Debris from a partially collapsed house sits on a street in Fleri, Sicily Italy, Dec. 26, 2018.

ROME - Etna, Europe's most active volcano, continues to spew ash and lava and earthquake tremors show no signs of easing up for the time being. But it was a relatively tranquil night for the hundreds of people that have been displaced in Sicily following the 4.8 magnitude quake early Wednesday that seems to have triggered Mount Etna's eruption.

A state of emergency is being declared in eastern Sicily, while experts and firefighters are assessing the damage in the six most affected districts and cleaning up the debris from several buildings and churches that were severely damaged.
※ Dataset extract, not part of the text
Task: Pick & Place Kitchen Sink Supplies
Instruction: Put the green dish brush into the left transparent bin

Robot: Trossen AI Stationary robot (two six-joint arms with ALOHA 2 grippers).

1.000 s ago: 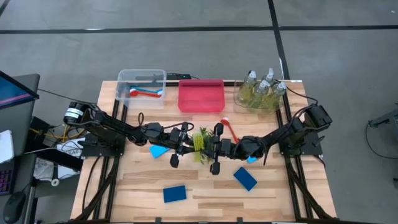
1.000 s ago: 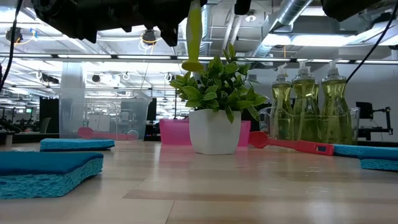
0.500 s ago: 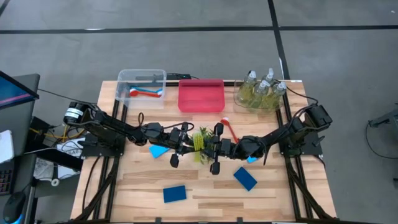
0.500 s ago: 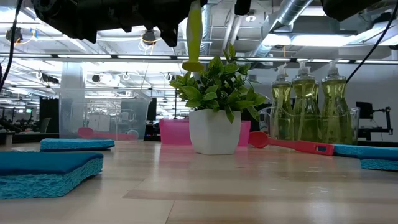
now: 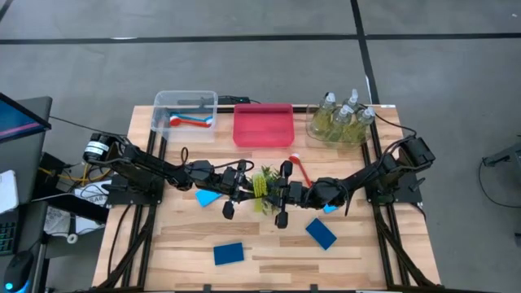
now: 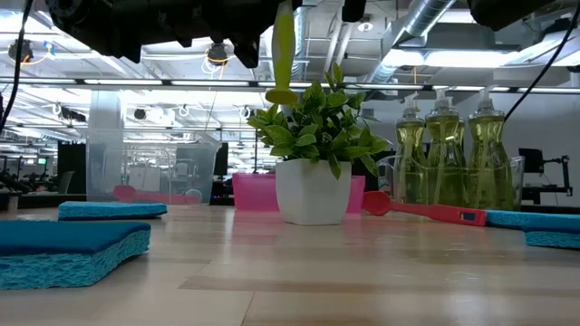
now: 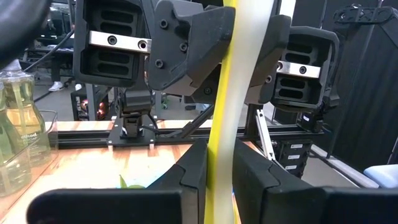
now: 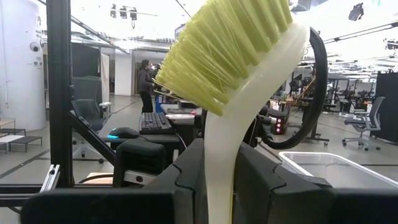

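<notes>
No shift is noted against a second ago: the yellow brush (image 7: 222, 93) is still held above the table centre, over the plant (image 6: 314, 136), so a handover appears underway. The left gripper (image 7: 222, 177) and right gripper (image 8: 217, 171) are both clamped on its handle, between their fingers.

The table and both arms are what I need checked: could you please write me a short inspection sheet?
Surface: wooden table.
Job's things: yellow brush held aloft by both grippers; red brush, blue sponges on the table; pump bottles in a clear holder.
Clutter: potted plant, pink bin, clear bin.
Grippers: left gripper and right gripper both shut on the brush.
Cables: black leads run along both arms.
Surroundings: a person, desks.
</notes>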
Italian Prime Minister Giuseppe Conte thanked the hundreds of rescuers and volunteers helping out in affected areas north of the eastern Sicilian city of Catania. He also expressed hope that the injured would soon feel better. The country’s two deputy prime ministers, Luigi Di Maio and Matteo Salvini, were visiting the affected areas and meeting with local residents Thursday.
Angelo Borrelli, head of Italy’s civil protection department, said emergency shelters have been set up in schools and gyms. Beds and food are being provided for the hundreds of people who have had to leave their unsafe homes or are too scared to go back. He said others are staying in four hotels that have been made available. But many still preferred to sleep in their cars outside their houses.
The more recent tremors have been of a much lower intensity but residents in the affected part of Sicily are nervous. The quake and tremors are linked to a new fracture that opened near Mount Etna's southeast crater.

In recent days the eruption has been shooting volcanic ash, heavy smoke and lava which is flowing down an uninhabited side of the mountain.
Experts monitoring the volcano said they could not rule out other fractures opening up lower down the mountain.
Officials of the civil protection said they could also not rule out that this kind of activity would continue for weeks, that it is unpredictable. This officials said Etna is a volcano which has traditionally had eruptions that have lasted for a long time so there would be careful monitoring.